Lynette M. Sholl, MD, discusses the evolving use of liquid and tissue biopsies for next-generation sequencing in the treatment paradigm for patients with lung cancer.
Lynette M. Sholl, MD
There are benefits and challenges with using either liquid or tissue biopsy for next-generation sequencing in the field of lung cancer, explained Lynette M. Sholl, MD, adding that, regardless of which path is taken, obtaining this genomic data is essential to guiding patient care.
“Now that we have access to a lot of genomic information for our patients, we are realizing that there are a lot of nuances here. It is not just biomarkers that are going to determine outcomes,” said Sholl. “There are a lot of co-mutations that we see together with that principle driver mutation that are potentially affecting outcomes. Being able to have access to that type of genomic data is interesting in the research space and increasingly is beginning to inform the way we think about potentially counseling patients.”
In an interview with OncLive, Sholl, chief of thoracic pathology at Brigham and Women's Hospital, Dana-Farber Cancer Institute, and associate professor at Harvard Medical School, discussed the evolving use of liquid and tissue biopsies for next-generation sequencing in the treatment paradigm for patients with lung cancer.

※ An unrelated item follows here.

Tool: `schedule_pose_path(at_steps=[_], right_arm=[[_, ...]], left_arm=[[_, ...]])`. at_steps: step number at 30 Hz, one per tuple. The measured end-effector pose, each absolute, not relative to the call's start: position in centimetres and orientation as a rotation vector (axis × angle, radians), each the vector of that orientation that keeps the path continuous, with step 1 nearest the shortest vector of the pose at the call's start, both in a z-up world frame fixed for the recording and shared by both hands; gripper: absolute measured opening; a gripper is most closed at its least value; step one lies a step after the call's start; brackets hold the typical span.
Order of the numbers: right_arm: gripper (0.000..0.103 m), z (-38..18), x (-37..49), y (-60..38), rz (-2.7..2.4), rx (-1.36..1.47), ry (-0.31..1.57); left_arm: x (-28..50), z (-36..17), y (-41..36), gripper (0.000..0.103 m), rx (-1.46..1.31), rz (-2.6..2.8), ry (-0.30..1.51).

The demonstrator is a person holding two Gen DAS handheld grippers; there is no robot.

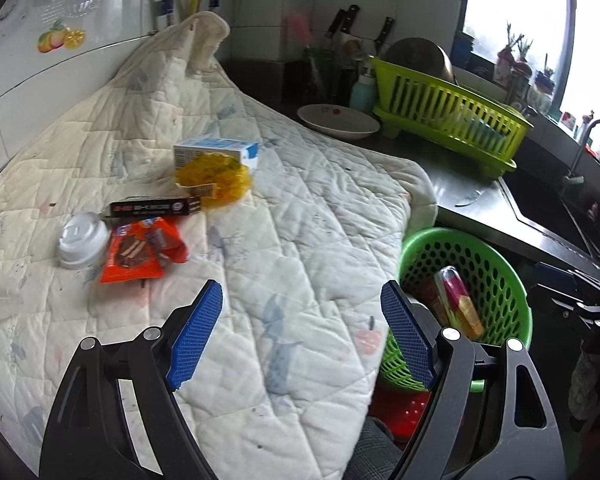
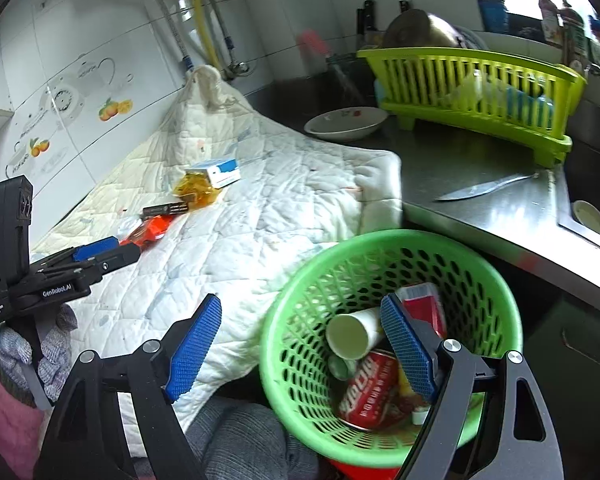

OncLive: What are some of the differences between the next-generation sequencing technologies being used in this space to detect actionable markers?
Sholl: The difference between these assays essentially boils down to cost and turnaround time. If you have a very discreet number of biomarkers that you are interested in you could look for those in a matter of a few days once you have the tissue, plasma, or blood sample on hand. You can look for those targeted biomarkers very quickly and at low costs.
The downside is that you only get what you look for, so you are going to miss more of the nuanced information that is available with a larger next-generation sequencing panel. Although, the downside to these larger panels is that they tend to take longer, often about a week or 2 just for the technical component of that testing to be completed. Of course, they are much more complicated to interpret because there is a large volume of data that is generated from these large panels.
What is the role of liquid biopsy in lung cancer? How do you see these tests being utilized in this space in the future?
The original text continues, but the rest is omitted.